Our 2025 Annual Report marks the completion of our 2024–2026 strategic objectives. A milestone we weren’t sure we’d reach when we first set them. This is our story of a small organisation learning what’s possible when you commit to doing things properly.

Starting with Standards
We became the first National Sporting Organisation in New Zealand to adopt the Sport Integrity Code.
Not because anyone required it. Because we believed esports deserved the same governance standards as any other sport, and we weren’t going to wait for permission to prove it.
Finding Our Purpose in Schools 🎓
The Play Life Balance programme became our flagship initiative, and honestly, it exceeded what we thought a team our size could deliver.
We set a target of 40 schools. We reached 54, and 17,910 students with healthy gaming education.
The turning point was investing in a dedicated Schools Outreach Coordinator role. That single hire created a model that could scale. It showed us that meaningful impact doesn’t require massive resources. It requires the right focus.
Building the E Blacks Brand
2025 was the year the E Blacks evolved from a promising national team into a genuine brand. We launched eblacks.nz as the team’s dedicated digital home, created pathways through the Junior E Blacks Academy, and made our athletes visible ambassadors for the sport.
The highlight came when our HADO squad travelled to Shanghai for the World Cup. They took one of the tournament favourites to the very limits in the quarter finals, proving New Zealand can compete at the highest levels of international esports. Our Dota 2 team then defeated Australia for the second consecutive year to qualify for the IESF World Championships, generating nearly 2,000 Twitch viewers and over 37,000 social media impressions.
These moments reminded us why the work matters.
When Our Own Message Caught Up With Us
The NZ Secondary Schools competition launched strong. Ninety teams from 50 schools registered. Chorus came on as sponsors. The online rounds ran smoothly. Then came September and our planned LAN finals. Registrations stalled. Schools were deep in exam season. Students couldn’t make it work.
We postponed.
The irony wasn’t lost on us. We’d spent the year teaching students about Play Life Balance, about putting wellbeing and academics first. Exam season was proving our point, even as it disrupted our plans.

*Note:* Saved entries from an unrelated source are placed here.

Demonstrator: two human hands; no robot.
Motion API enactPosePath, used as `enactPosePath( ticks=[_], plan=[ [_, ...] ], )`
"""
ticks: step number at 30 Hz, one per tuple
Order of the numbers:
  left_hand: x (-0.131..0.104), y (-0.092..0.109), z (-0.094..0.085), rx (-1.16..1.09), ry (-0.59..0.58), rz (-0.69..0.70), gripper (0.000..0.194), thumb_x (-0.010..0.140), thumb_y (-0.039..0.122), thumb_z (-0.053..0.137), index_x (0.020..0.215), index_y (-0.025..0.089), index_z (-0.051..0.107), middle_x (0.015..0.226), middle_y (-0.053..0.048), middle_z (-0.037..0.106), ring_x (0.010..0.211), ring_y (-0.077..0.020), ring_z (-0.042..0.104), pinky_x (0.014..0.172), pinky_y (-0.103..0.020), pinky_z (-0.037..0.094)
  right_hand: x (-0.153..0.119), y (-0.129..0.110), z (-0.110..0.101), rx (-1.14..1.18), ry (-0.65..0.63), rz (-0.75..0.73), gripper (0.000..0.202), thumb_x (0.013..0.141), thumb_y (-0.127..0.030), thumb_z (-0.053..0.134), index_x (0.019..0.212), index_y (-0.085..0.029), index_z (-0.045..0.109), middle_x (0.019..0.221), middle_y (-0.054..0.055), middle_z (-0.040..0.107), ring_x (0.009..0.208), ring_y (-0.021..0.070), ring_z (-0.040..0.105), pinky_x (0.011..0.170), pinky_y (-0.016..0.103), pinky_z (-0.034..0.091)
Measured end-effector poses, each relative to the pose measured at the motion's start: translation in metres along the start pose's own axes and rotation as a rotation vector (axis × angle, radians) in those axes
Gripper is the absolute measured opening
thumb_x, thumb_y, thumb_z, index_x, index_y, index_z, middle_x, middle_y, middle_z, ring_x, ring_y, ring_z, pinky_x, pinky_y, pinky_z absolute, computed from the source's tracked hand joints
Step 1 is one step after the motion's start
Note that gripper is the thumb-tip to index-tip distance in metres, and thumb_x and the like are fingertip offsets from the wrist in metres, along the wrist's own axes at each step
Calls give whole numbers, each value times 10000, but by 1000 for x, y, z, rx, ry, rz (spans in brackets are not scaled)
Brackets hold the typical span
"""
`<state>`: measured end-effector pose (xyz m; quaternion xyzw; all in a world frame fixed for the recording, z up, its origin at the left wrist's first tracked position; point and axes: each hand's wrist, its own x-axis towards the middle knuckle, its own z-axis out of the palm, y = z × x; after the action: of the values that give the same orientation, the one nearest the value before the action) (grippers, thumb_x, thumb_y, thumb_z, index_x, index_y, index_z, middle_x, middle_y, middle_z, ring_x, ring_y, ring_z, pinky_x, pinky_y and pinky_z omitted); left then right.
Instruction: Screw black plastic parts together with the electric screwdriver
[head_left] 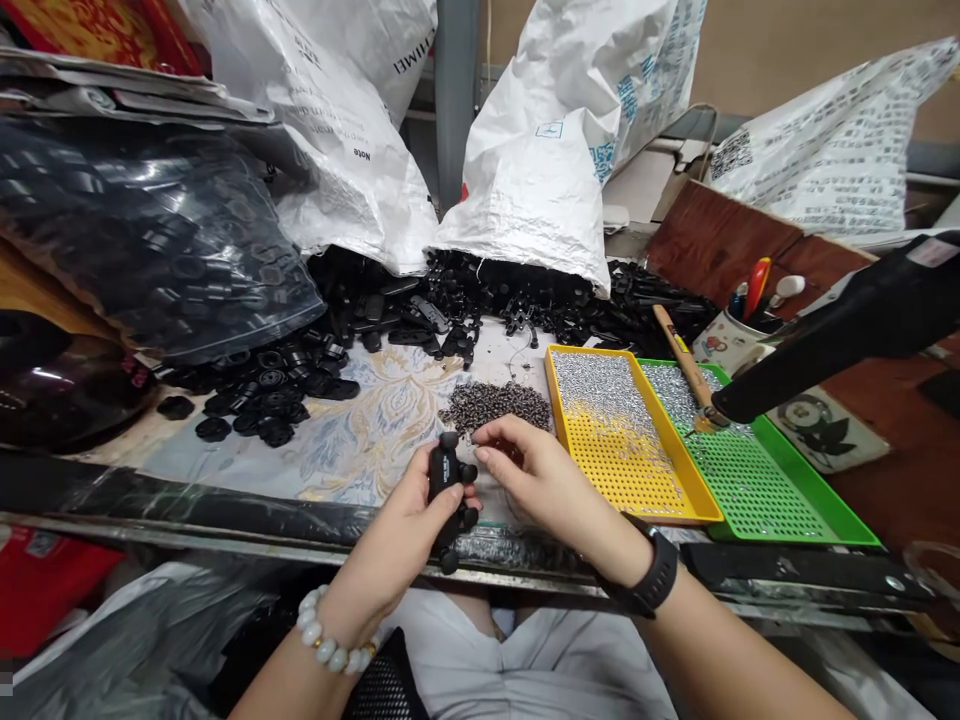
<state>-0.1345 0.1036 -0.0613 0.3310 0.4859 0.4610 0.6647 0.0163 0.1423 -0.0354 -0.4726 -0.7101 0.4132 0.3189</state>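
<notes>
My left hand (420, 505), with a beaded bracelet at the wrist, is closed around a black plastic part (445, 480) with round knobs and small pale lettering. My right hand (525, 465), with a black watch, is just to the right of that part, thumb and index finger nearly together at the near edge of a pile of small dark metal pieces (499, 405). Whatever sits between those fingertips is too small to make out. Right of this hand lies a yellow perforated tray (622, 480) holding small silvery pieces.
A green tray (787, 500) and a black power driver (825, 350) are at the right. Black parts (277, 385) are heaped at the left and back, below white sacks (525, 190) and a clear bag (172, 240). A cup of tools (727, 340) stands at the back right.
</notes>
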Motion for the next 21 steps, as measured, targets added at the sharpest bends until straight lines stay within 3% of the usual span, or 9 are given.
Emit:
enactPosePath(
  ticks=[4,7,9,11,14,16,18,20,21],
  plan=[
    [-2,-1,2,166,-26,121,475,771,193,616,1224,259,491,1236,-53,573,1124,-199,535,975,-291,373,2,-4,0,240,-219,160,115,823,-213,523,928,-173,548,761,-16,544,535,85,539,533,242,459],
    [-4,1,3,205,-54,163,507,753,154,620,1237,246,499,1325,-68,514,1275,-223,405,1073,-329,258,0,-7,-4,101,-251,53,22,799,-183,571,783,-167,574,752,-21,495,617,90,523,585,235,453],
    [-4,3,3,195,-51,152,570,734,147,638,1270,250,475,1310,-81,531,1259,-237,427,1076,-359,252,-3,-9,-7,-7,-175,-91,37,809,-168,569,782,-174,594,809,-1,509,747,113,525,690,255,462],
    [-3,5,3,172,39,197,590,709,144,669,1257,260,485,1301,-76,540,1240,-226,445,1062,-340,270,-8,-9,-9,-109,-40,-248,110,836,-140,518,896,-187,597,894,31,520,851,139,520,764,290,464],
    [-3,8,4,26,223,219,396,721,241,687,1104,241,586,1140,-50,622,1090,-192,547,906,-267,418,-17,-9,-9,-392,216,-522,237,856,-104,454,1046,-188,568,953,78,527,904,179,495,773,339,457],
    [-3,11,5,-166,195,74,240,764,351,648,961,214,648,926,-30,671,876,-164,613,724,-234,488,-22,-8,-8,-588,283,-725,245,856,-102,469,1064,-179,573,929,85,556,890,189,491,750,343,446],
    [-4,14,6,-342,103,-55,179,793,347,624,845,186,684,802,-22,685,745,-134,620,652,-209,504,-28,-5,-5,-694,258,-901,229,846,-101,504,1045,-176,589,912,75,586,892,184,501,744,328,443],
    [-5,17,6,-418,51,-56,119,798,255,631,788,159,700,792,-32,703,748,-123,631,697,-197,517,-34,1,-1,-709,230,-955,242,839,-103,524,1058,-186,586,943,69,594,928,180,511,758,315,448],
    [-5,18,6,-424,36,-23,103,800,218,628,801,149,704,816,-42,711,783,-129,638,729,-203,521,-37,5,2,-674,251,-909,277,840,-91,516,1088,-202,570,973,67,585,945,177,513,772,313,452]
  ],
)
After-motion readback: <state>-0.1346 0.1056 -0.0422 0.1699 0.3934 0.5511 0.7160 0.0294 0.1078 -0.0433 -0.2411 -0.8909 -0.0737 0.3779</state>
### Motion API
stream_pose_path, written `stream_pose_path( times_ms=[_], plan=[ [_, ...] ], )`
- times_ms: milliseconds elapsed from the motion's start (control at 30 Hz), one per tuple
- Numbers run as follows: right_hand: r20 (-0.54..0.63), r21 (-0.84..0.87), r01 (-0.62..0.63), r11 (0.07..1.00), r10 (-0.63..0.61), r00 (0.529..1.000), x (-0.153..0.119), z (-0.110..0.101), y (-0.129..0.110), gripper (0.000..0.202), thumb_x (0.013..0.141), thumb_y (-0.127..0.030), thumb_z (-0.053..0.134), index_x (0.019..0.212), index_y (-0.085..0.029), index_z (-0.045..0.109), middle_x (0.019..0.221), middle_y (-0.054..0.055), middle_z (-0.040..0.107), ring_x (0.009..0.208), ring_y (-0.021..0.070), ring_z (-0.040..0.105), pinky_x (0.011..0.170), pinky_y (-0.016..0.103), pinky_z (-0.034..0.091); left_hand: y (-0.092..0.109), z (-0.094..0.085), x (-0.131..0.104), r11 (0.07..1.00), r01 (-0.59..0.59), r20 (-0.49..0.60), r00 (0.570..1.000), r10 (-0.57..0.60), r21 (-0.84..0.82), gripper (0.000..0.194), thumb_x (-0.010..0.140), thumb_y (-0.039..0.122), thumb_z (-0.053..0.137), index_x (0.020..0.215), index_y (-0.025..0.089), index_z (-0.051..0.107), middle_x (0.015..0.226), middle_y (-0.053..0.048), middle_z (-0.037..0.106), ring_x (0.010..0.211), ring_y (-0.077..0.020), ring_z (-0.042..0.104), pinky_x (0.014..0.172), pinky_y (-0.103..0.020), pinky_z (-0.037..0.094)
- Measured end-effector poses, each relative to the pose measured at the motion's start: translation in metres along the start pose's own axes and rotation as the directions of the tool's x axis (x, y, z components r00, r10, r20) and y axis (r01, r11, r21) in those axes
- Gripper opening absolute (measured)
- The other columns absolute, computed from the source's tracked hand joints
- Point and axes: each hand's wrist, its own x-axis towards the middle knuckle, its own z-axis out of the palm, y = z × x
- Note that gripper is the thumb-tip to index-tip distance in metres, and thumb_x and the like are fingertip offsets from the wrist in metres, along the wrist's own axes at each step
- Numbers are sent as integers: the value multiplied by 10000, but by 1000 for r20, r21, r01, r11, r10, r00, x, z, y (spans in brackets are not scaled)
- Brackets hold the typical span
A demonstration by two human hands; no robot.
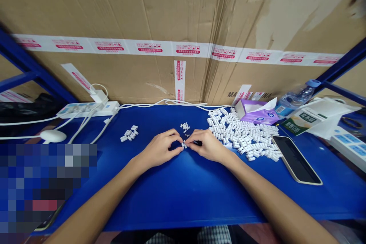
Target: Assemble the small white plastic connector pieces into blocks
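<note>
My left hand [161,147] and my right hand [208,145] meet over the middle of the blue table. Between their fingertips is a small white plastic part [184,145], too small to make out in detail. Thumb and forefinger of each hand are closed on it in a pinch. Just behind the fingers lies a little heap of tiny white pieces [185,126]. To the left sits a small group of white plastic parts [130,133]. A large spread of similar white parts [243,133] lies to the right of my right hand.
On the right are a black-screened phone [297,160], a purple tissue pack [257,112], a plastic bottle [297,97], a green-and-white packet [305,118] and a power strip [349,146]. Another power strip [85,109] with white cables stands back left. A cardboard wall [160,15] rises behind the table [177,202].
</note>
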Motion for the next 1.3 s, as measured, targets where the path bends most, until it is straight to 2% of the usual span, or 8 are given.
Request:
stream_pose_path(
  times_ms=[200, 467, 933, 1167, 1300],
  plan=[
    [12, -29, 35, 999, -35, 999, -1, 2, 1, 159, 909, -100, 670, 936, -205, 786, 848, 37, 759, 784, 177, 679, 770, 330, 541, 0, 0, -1, 1000, -1, -7, 1000, 1, 1, 139, 947, 313, 629, 1037, 235, 700, 1077, -28, 663, 812, -165, 655, 716, -282, 509],
    [-4, -68, 66, 995, -67, 998, -4, 5, 3, 136, 905, -122, 681, 922, -220, 773, 1059, 55, 727, 960, 201, 651, 882, 369, 527, 0, 0, 0, 1000, -7, 3, 1000, 7, 14, 120, 957, 309, 619, 1022, 237, 690, 1086, -27, 661, 839, -169, 656, 715, -277, 504],
    [30, -71, 61, 996, -59, 998, 0, 2, -4, 140, 887, -104, 667, 878, -216, 751, 936, 30, 759, 871, 192, 664, 861, 371, 517, -1, 0, 1, 1000, -8, -8, 1000, 8, -6, 128, 941, 302, 636, 1033, 241, 701, 1086, -27, 669, 828, -167, 663, 718, -279, 517],
    [-11, -41, -4, 999, 4, 1000, -1, 4, -2, 226, 822, -65, 708, 994, -210, 730, 957, 24, 769, 903, 197, 659, 844, 346, 511, 0, 1, 0, 1000, -5, -7, 1000, 5, 14, 146, 954, 314, 628, 1057, 243, 703, 1102, -29, 666, 841, -171, 662, 714, -281, 499],
    [20, -68, -26, 997, 27, 999, 0, 4, -4, 265, 819, -49, 692, 1028, -211, 716, 965, 21, 762, 909, 199, 650, 856, 351, 509, 0, 2, 0, 1000, -10, -7, 1000, 10, 11, 141, 954, 304, 632, 1061, 247, 705, 1095, -21, 661, 826, -164, 654, 726, -283, 498]
  ],
)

For the three schools who’d already booked travel, we pivoted: a four-day workshop with professional coaches, E Blacks coach Haylesh, and E Blacks athletes. The feedback was overwhelmingly positive. What started as a setback became something more authentic.
Earning Commercial Trust
In October, Kia New Zealand became our official major sponsor.
That partnership represents something beyond the logo. A global brand choosing to invest in New Zealand esports signals a shift in how our industry is perceived. The branded Kia EV5 appeared at Winter Armageddon (40,000 attendees) and Tauranga STEM Fest (10,000 attendees), visible proof of that trust.
The TradeMe Dream Job campaign delivered another breakthrough. Our “Chief Gaming Officer” role attracted 5,181 applications. TradeMe’s PR agency called it one of their most successful campaigns ever.
What Comes Next
The NZSS finals move to early 2026. E Blacks teams are preparing for international competition. New programmes are in development. But what matters most is what we’ve learned: that esports in New Zealand can hold itself to the highest standards, reach thousands of young people with messages that matter, and earn the confidence of serious partners.
2025 was the year we finished what we set out to do, and found the foundation for what comes next.